On top of this, and most importantly, is the software strength here in the U.S. that manufacturing will take up and will lead the world economy.
In my conversations, I always go back to this statistic: When you add up the revenue for the 100 largest software companies in the world, 79% of it comes from U.S.-headquartered software companies.
That means 21% includes everything out of Germany Israel, China, India, France, you name it. But 79% is from here in the U.S. That's a deep cultural strength.
Coincidentally, when you look today at manufacturing, the real innovation that is happening is all driven by software. It is driven by software on the manufacturing floor, and most importantly, when you connect the manufacturing floor up into the design part of the company. To bring those two worlds consistently together, it can only be done by software.
And there, I believe the U.S. is in an incredible position.
My point is, we talk about energy efficiency, the low cost of energy in the U.S., this is all true, but there is something else.
There is a deep, cultural element of software development here. The 79% says how strong it is.
It is now only a matter of using that strength to help grow and develop manufacturing.
Taking on the Skills Gap
Q: When you talk about a new kind of manufacturing, you're also talking about a new kind of manufacturer. For a software-based industry, you don't need laborers so much as highly trained technicians. If that is what the American manufacturing renaissance means, what should we be doing about the skills gap it creates?
A: First off, I don't believe it is a skills gap so much as it is a training gap.
It’s not 15, 16, 17 year olds' responsibility to develop these skills. It's your responsibility, it's my responsibility. It's our responsibility.
The burden is on us.
Q: How do you take on that burden? What should manufacturers be doing?
A: Well, one way that we support this is we work very actively together with the advanced manufacturing partnership organizations.
This last year alone, we gave software grants of about $3 billion to high schools and universities around the U.S.

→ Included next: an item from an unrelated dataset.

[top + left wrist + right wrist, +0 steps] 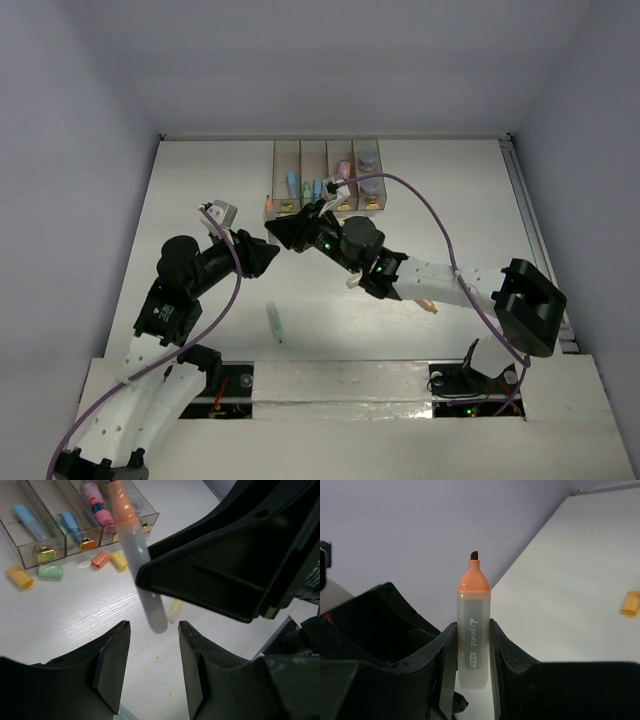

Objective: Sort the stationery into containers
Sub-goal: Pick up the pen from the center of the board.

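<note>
Right gripper clamps an uncapped orange highlighter by its clear barrel, with the chisel tip pointing away from the jaws. The barrel reads "d-point" above a small label too fine to read. Left gripper stands partly open at the highlighter's blunt end, holding nothing. Both are above the table, near the four bins, where loose caps lie.

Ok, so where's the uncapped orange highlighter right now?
The orange highlighter is clamped between the right gripper's fingers, mid-table just in front of the bins in the top view. Its grey tail points at the open left gripper.
</note>
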`<state>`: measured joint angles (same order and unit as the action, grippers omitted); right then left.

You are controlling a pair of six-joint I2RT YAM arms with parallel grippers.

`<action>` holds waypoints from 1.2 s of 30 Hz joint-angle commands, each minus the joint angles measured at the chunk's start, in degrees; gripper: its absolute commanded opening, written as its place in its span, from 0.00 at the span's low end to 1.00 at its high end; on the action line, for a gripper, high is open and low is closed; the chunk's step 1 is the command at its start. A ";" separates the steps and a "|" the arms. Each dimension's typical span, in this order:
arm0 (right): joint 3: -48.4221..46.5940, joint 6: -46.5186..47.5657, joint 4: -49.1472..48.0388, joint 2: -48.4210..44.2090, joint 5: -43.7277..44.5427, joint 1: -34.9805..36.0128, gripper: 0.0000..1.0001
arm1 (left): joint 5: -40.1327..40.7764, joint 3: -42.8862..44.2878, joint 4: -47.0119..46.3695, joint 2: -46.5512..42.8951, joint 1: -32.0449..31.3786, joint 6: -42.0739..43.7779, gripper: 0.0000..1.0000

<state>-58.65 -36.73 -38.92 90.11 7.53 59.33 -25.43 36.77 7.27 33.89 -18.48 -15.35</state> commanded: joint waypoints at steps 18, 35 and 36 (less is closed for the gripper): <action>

It's not just the software.
Afterwards we work with these institutions. There is a lot of work on both sides. On the sides of the educational institutions, but also on our side to be really sure that the software gets implemented and that the professors can teach their students with this software.
It's a real partnership.
That is really our strategy forward.
Also, let me tell you about our North Carolina plant. Recently, we doubled practically the capacity of our manufacturing facility in North Carolina where we produce gas turbines.
We had many highly motivated people that applied for about 1,000 job offers. But we did not have the right quality.
There are two possibilities here: You can say fine, let's look somewhere else. Or you can say, let's not do the investment at all.
Here were very lucky in this case. The Piedmont Community college had already started an excellent program, so we joined forces and together helped educate the workforce of the future, guaranteeing them a job at Siemens at the completion of the program.
That is the way we all can help. We all are part of this.
Q: I don't expect that you will Siemens will be able to hand out $3 billion of license grants every year or take such a major role in training the whole next generation. So, what should other companies and other executives be doing to help extend this work?
The first step is to walk out to your office, go into your manufacturing facility. Go out on the floor. Open eyes. There are brilliant CEOs in this country with open eyes where they will see a lot of opportunity where they can person engaged.
This will be very, very different company by company.
One CEO that impresses me again and again is Andrew Liveris [CEO of Dow Chemical]. He wrote a book about the American renaissance. He is close to his people, he is close to his manufacturing facilities and he is very close to his customers. That helps usually to identify the opportunities his company can take.